A more recent type of protein classification is called phylogenomics and is originally introduced by Eisen [2]. Phylogenomics does not just rely on the similarities in sequences, but it also considers the phylogenetic information stored in a tree. This external source of knowledge is accumulated in the fields of taxonomy and molecular phylogeny and used as a basis of protein classification. The phylogenomics approach attempts to overcome systematic errors associated with sequence comparison tools and increases the classification performance.

Using only the sequence information, particularly for very divergent homologs is insufficient for ensuring accurate classification of proteins. The knowledge of the 3D structure of a given protein is useful to improve its function prediction [3-5]. Actually, biologists have shown that structure similarities among a group of related proteins are more conserved during evolution than sequence similarities. These structural similarities play a biological function in given proteins. Thus, combing sequence and structure information can give better performance than using sequence or structure alone. A similar idea is applied to fold recognition problem by Lundstrom et al. [6]. They use a neural-network for consensus prediction and they were able to improve the prediction accuracy. However, their aim in fold recognition is to predict the structure of a protein sequence rather than its classification.
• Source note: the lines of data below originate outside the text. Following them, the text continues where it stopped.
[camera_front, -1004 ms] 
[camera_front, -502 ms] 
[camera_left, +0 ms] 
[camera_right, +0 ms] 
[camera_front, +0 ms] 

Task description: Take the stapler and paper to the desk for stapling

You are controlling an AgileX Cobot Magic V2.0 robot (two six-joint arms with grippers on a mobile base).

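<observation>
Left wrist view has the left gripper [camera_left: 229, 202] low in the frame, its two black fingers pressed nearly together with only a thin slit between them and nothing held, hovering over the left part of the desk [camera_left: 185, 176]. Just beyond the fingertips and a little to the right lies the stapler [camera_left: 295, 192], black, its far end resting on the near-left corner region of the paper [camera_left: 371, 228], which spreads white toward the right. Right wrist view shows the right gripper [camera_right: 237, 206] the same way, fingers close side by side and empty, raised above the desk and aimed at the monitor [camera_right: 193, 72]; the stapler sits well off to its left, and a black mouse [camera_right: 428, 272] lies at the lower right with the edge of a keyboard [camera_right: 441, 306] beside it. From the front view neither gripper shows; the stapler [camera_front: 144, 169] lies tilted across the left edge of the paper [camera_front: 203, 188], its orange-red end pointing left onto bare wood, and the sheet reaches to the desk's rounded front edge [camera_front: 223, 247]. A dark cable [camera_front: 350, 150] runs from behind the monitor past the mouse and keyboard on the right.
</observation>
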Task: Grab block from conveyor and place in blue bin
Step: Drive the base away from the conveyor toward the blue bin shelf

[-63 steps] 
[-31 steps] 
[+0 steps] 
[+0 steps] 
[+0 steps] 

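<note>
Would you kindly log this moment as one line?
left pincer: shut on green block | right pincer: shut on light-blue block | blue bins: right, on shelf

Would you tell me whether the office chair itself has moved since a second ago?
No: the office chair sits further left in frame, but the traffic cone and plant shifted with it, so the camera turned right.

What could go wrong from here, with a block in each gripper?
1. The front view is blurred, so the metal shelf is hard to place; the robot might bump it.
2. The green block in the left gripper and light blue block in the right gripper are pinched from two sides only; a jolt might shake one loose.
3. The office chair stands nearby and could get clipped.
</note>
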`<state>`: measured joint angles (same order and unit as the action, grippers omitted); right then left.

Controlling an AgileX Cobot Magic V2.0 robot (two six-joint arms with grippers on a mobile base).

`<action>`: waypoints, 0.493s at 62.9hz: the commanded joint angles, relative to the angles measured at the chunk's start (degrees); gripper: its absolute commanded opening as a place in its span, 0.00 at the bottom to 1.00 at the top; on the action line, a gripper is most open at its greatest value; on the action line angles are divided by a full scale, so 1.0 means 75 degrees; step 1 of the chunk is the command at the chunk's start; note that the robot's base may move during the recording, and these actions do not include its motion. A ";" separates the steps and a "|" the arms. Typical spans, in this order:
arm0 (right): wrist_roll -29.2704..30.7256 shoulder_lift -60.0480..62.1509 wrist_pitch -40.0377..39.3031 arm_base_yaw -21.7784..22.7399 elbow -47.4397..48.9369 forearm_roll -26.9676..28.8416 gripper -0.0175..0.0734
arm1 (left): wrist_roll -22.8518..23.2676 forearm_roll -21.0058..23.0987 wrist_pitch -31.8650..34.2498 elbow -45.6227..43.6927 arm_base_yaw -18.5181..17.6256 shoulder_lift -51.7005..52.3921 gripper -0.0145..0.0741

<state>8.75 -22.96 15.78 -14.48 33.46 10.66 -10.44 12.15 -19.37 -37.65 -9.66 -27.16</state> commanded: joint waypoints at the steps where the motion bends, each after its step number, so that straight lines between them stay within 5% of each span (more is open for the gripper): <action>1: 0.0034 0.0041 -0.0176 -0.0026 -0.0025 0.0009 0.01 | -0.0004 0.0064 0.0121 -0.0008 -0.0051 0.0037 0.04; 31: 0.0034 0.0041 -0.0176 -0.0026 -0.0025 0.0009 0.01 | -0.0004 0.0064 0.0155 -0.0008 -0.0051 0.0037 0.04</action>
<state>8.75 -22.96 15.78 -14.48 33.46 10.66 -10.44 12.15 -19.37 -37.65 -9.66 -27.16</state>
Cheek et al. [7] propose SCOPmap based on an automatic approach to determine SCOP’s [8] superfamily and fold classification of a given structure. The idea is to combine the use of numerous sequence and structure comparison programs on a query protein of known structure. Each program identifies homologous domains using different approaches. Finally, a list of existing homologs is given from the SCOP database and the class label of the query protein is inferred based on labels of those homologs.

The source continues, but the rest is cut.